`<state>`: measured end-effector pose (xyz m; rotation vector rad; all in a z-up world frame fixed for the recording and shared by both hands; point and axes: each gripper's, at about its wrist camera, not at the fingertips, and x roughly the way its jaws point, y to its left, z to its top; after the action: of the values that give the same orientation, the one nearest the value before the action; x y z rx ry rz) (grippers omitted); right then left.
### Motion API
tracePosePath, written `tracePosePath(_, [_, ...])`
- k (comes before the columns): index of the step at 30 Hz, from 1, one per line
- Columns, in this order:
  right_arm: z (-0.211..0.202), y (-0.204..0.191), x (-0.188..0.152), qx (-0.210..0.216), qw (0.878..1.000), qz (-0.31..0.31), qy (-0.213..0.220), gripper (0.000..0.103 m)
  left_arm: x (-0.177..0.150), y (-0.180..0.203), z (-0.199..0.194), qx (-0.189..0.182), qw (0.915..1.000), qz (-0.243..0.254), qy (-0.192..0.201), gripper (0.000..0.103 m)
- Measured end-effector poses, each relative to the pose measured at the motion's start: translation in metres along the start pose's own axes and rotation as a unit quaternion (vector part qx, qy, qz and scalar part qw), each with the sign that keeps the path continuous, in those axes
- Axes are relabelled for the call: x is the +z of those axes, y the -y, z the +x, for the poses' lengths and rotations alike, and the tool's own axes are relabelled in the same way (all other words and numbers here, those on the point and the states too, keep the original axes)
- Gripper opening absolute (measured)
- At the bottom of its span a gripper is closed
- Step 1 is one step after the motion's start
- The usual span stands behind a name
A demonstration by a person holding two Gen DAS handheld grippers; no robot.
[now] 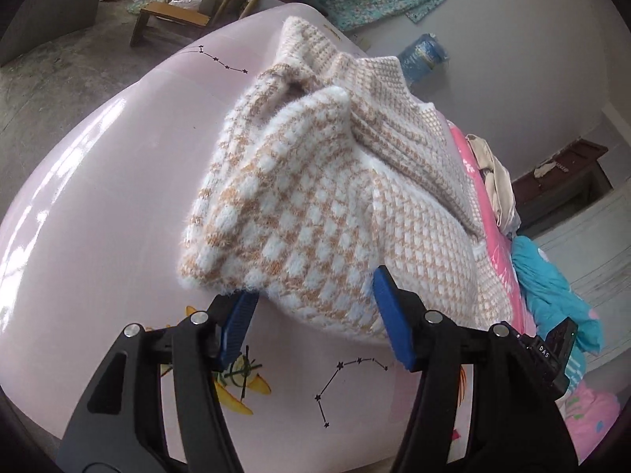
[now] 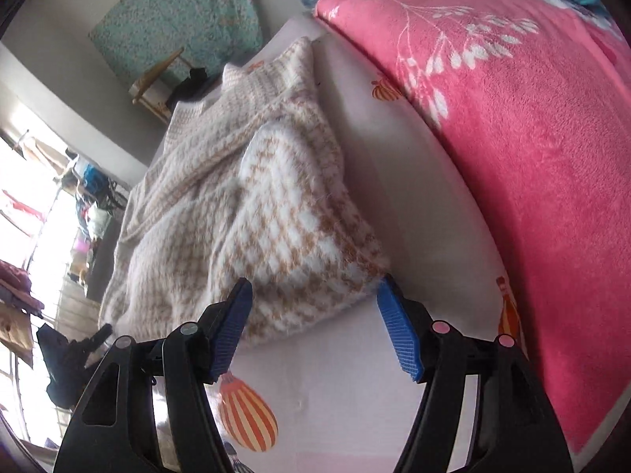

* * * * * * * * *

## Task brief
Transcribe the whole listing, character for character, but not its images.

## Response to this task
`<state>`: measured end-effector pose (xyz m; rotation vector rad; all in a z-up world frame fixed for the recording and shared by both hands; point and axes: each gripper's, at about its wrist camera, not at the fingertips, and x roughly the way its jaws point, y to its left, z to its top; after the action: of the values that give the same orientation, the one nearest the value before the action; x y z rx ry rz) (grippers omitted); right then left.
### Motion API
tracePosePath, written `tracePosePath(_, [_, ...])`
- k (comes before the columns): index of the step at 30 Hz, from 1, one per line
- Columns, in this order:
  right_arm: z (-0.211..0.202), y (-0.204..0.191), x (-0.188..0.152), qx (-0.210..0.216), qw (0.878..1.000), qz (-0.31..0.31), qy (-0.213..0.220), gripper (0.000..0.103 m)
  left_arm: x (-0.177..0.150), y (-0.180..0.203), z (-0.199..0.194), qx (-0.189..0.182), qw (0.915..1.000), qz (-0.243..0.254), qy (-0.192..0.201), gripper (0.000..0.103 m)
- Measured end-effector poses, each relative to the pose measured at the motion's start: translation in metres along the start pose's own axes and rotation as a unit quaternion (vector part qx, qy, qz and scalar part qw), each with the sign that keeps the path continuous, in those axes
- Axes are relabelled for the call: x is the +z of those axes, y the -y, z the +x, for the poses' lengths and rotations alike, and the tool's own axes are relabelled in the same way (all other words and numbers here, those on the point and the states too, keep the original axes)
- Gripper opening absolute (measured)
- At the bottom of its span a gripper is closed
- Step 1 is one step after the motion's start
- The usual span stands behind a name
A demonstration by a person holding two Gen DAS handheld grippers; no robot.
[now] 
[now] 

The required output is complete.